Hello!
Yes, HTML breadcrumbs have been on my list for a long time.
However, a few problems arose as I wanted to tackle them: We now have to support both the Block as well as the Classic Editor, we need to implement this as a (to be deprecated) widget, we had an incomplete term API, we have no HTML generation API, there are theming/plugin conflicts to consider, we must consider the UI, etc.
Now, some of these issues have been resolved, but since a few days, there’s yet another problem. The feature seems to be on the “roadmap” to receive native WordPress support, already: https://github.com/WordPress/gutenberg/issues/21943.
I’d like to hold out a little longer and see how–and if–that rolls out before I add a different solution. A native solution onto which we can hook is much preferred.
Now, it’s really not that simple, adding a feature that integrates neatly! The most elegant things we offer are often the most difficult to create. I expect it’ll take around 140 hours (2 weeks) to finalize this feature, after which I’ll need to spend a lifetime more maintaining it.
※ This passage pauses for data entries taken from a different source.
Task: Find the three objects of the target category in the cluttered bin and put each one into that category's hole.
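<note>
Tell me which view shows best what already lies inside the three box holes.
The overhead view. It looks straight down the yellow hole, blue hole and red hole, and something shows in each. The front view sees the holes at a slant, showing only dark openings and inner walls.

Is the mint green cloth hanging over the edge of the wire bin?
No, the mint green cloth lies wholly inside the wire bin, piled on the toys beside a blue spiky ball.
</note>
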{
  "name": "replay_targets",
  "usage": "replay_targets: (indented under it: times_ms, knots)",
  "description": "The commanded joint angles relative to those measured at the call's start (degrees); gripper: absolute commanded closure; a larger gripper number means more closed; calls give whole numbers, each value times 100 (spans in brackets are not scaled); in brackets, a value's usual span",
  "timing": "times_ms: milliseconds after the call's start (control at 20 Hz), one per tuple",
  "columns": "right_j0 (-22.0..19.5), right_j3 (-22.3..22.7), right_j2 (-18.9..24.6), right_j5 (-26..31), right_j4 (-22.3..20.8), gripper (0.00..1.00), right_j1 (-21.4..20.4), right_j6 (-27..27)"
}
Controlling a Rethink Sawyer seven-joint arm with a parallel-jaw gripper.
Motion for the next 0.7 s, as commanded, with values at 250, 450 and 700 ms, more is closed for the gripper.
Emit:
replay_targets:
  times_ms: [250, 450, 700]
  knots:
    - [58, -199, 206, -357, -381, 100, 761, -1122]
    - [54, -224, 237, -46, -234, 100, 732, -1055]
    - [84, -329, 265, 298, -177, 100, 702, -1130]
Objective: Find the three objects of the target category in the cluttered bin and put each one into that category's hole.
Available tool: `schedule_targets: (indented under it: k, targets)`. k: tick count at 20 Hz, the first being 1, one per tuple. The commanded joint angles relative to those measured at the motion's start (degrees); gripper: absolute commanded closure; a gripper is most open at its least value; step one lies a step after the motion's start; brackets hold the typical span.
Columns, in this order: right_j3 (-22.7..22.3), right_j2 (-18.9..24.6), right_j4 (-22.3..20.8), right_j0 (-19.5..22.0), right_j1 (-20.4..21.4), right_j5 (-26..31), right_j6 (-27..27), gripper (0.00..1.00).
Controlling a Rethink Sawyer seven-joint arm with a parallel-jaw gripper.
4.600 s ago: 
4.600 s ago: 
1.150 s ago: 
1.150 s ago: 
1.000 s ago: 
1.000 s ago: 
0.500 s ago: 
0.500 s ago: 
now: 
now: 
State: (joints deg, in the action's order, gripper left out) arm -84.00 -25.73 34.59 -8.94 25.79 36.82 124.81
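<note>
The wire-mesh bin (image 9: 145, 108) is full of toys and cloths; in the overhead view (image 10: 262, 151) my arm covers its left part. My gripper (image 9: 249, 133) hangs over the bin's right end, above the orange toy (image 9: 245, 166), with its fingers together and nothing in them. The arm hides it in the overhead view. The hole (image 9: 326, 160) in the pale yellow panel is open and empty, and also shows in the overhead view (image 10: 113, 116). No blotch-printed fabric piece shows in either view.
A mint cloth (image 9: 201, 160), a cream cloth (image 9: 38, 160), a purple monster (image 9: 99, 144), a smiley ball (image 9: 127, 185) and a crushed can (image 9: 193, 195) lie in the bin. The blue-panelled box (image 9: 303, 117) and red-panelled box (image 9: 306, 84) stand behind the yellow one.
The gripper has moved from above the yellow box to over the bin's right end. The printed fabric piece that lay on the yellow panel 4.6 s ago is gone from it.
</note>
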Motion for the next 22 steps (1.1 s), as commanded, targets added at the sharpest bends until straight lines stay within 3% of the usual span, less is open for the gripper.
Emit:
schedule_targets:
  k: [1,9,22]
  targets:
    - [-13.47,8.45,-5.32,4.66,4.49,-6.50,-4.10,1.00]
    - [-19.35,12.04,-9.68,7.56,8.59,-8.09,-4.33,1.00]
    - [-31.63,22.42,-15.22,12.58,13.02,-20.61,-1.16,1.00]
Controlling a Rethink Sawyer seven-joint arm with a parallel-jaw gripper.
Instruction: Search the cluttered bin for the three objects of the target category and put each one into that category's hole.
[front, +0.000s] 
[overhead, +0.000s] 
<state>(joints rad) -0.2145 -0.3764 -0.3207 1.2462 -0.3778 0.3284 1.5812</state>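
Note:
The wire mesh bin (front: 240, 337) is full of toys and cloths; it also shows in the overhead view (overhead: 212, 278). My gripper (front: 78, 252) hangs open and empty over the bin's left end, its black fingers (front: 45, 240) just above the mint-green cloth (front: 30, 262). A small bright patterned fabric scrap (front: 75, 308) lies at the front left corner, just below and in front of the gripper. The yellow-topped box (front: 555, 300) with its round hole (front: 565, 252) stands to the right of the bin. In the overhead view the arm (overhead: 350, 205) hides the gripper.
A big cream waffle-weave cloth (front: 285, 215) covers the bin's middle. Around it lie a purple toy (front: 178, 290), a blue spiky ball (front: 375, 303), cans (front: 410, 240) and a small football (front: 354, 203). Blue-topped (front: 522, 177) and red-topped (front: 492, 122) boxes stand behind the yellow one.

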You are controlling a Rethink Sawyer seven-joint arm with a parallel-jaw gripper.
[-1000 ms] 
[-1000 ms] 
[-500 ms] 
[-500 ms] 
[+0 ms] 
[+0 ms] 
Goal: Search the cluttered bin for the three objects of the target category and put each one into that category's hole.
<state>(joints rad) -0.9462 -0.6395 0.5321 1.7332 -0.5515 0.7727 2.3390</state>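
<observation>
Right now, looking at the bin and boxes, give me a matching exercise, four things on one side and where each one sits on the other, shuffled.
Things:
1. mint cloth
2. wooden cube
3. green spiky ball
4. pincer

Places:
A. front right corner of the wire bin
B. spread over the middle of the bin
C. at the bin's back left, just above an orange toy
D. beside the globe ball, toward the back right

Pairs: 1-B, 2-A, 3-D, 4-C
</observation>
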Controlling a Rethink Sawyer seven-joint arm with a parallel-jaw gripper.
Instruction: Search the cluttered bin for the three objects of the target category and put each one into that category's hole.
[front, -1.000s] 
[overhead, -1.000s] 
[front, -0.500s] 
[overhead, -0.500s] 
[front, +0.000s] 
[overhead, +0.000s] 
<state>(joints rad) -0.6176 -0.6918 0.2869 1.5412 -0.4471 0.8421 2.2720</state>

That “lifetime maintenance” prospect is what’s stopping me from adding many complications you see in other SEO plugins. To exemplify, the authors of NavXT are still providing updates after 12 years, for something thought to be so trivial.
I barely release updates for TSF because everything is relatively (well, absolutely) stable–I’m not prone to be radical in making changes. The “it just works” mantra is something by which I prefer to live. It takes months of work on an update to maintain that–instead of pushing an update every two weeks. I also prefer laying the groundwork (e.g., a new BreadcrumbsList API) before I work on the solution.
Working from front to back is asking for problems. Say, you are writing a book where, midway through writing the story, you propose that the protagonist has a richer background story. Now, you’ll have to reread and rewrite parts of the book for it to add up neatly, wherefore some supporting characters’ responses no longer make sense or entirely fall apart. The same goes for code: It’s one big story that hates change. I don’t pile up–with TSF, I integrate.
I hope this behind-the-scenes explanation and rationalization thereof makes sense ??